Pandemi

Aku menghadapi pandemi tidak berkesudahan. 2 tahun berlalu dan orang masih mampus saja karena virus. Pemerintah tampak gelagapan. Rakyat marah. Bagaimana bisa berdiam dirumah jika lambung terus kosong. Hari-hari adalah berita penuh pendapat konyol para pejabat. Orang berpikir mereka brengsek. Cuman hanya kata-kata itu saja yang dapat meletup di depan TV. Selebihnya kita semua harus hati-hati. Undang-Undang ITE siap memamah biak siapa saja.

Pekerja kantoran berkutat dan satu pertemuan virtual ke pertemuan virtual lain. Tentang program kerja dan evaluasi-evaluasi. Dengan kamar, koneksi internet dan pendingin ruangan. Hidup yang begitu menyenangkan. Sesekali video dimatikan untuk sarapan, ngopi atau ngemong anak yang sedang rewel. Adapun gaji tidak menjadi masalah. Ia akan tetap mengucur. Karena kerja virtual sama juga kerja fisik. Ia menuntut pengorbanan waktu luang yang manusia miliki.

Maka bagi pekerja kantoran, rumah adalah ruang kerja, ruang keluarga sekaligus penjara. Setiap hari mereka terjebak dalam rutinitas yang sama. Antara urusan klerikal dan rumah tangga. Petualang antar kota, antar provinsi yang biasanya menggunakan uang kantor harus rem dulu. Hiburan semata-mata layar komputer atau gawai. Dari satu citra feed instagram ke instastory, berita detik, podcast atau mendengar tukang sayur lewat diselingi tahu bulat dan gemerisik penggorengannya.

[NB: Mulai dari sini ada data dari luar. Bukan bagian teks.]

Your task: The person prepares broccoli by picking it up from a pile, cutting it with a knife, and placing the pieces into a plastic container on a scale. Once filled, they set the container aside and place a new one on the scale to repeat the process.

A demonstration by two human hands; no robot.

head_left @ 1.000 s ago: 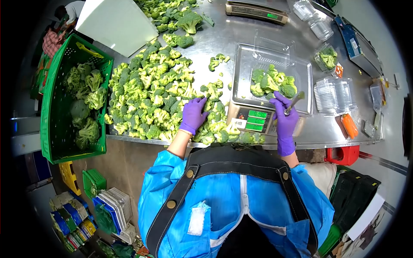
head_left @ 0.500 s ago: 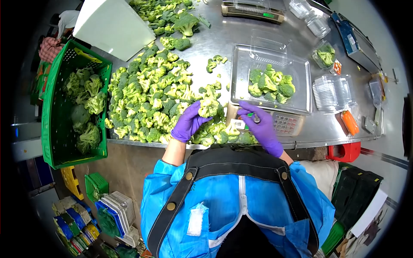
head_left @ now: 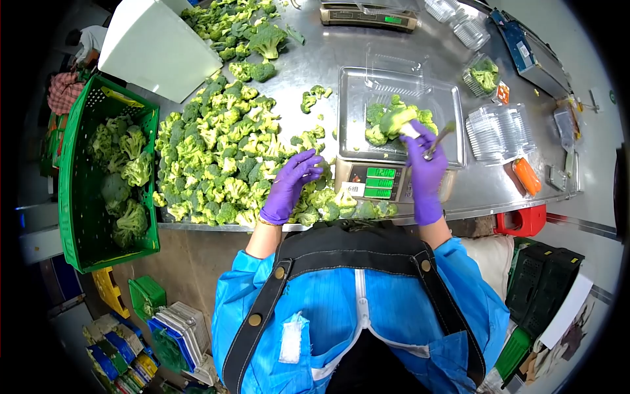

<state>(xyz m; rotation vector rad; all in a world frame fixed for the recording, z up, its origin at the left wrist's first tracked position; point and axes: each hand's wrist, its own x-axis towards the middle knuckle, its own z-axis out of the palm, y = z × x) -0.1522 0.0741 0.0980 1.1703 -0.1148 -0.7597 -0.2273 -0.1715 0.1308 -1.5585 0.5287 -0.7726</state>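
Stainless table (head_left: 328, 59) carries a scale (head_left: 367, 178). Right hand (head_left: 425, 167) grasps a broccoli floret (head_left: 396, 120) over the scale's tray (head_left: 453, 98), stem toward the palm, alongside what is probably a knife (head_left: 438, 138). Left hand (head_left: 292, 184) lies released on the floret pile (head_left: 216, 151) left of the scale, farther off.

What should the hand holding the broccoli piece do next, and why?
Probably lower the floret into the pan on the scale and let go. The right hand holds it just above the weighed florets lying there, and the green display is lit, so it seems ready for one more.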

Dalam rutinitas yang tampak bak tahanan itu orang menerka-nerka kapan kehidupan akan kembali normal. Hari-hari indah sebelum pandemi. Mobilitas yang asyik. PDB yang tinggi. Kepadatan di pusat kota dan buruh-buruh yang lalu lalang antara pinggiran ke pusat industri. Tapi tampaknya 2 tahun sikap menerka-nerka itu sirna sudah. Orang-orang sudah terbiasa menjadi tahanan fisik di rumahnya masing-masing. Untungnya kapitalisme menyuguhkan berbagai macam hiburan yang dapat diakses dengan murah. Hari akan berlalu dengan cepat. Pikiran tidak akan sempat berpikir tentang makna hidup atau hal-hal mengenai makna. Kita sudah terbiasa mengurus tetek bengek tanpa perlu makna itu sendiri.

Ferry Fadillah. Jakarta. Juli, 2021.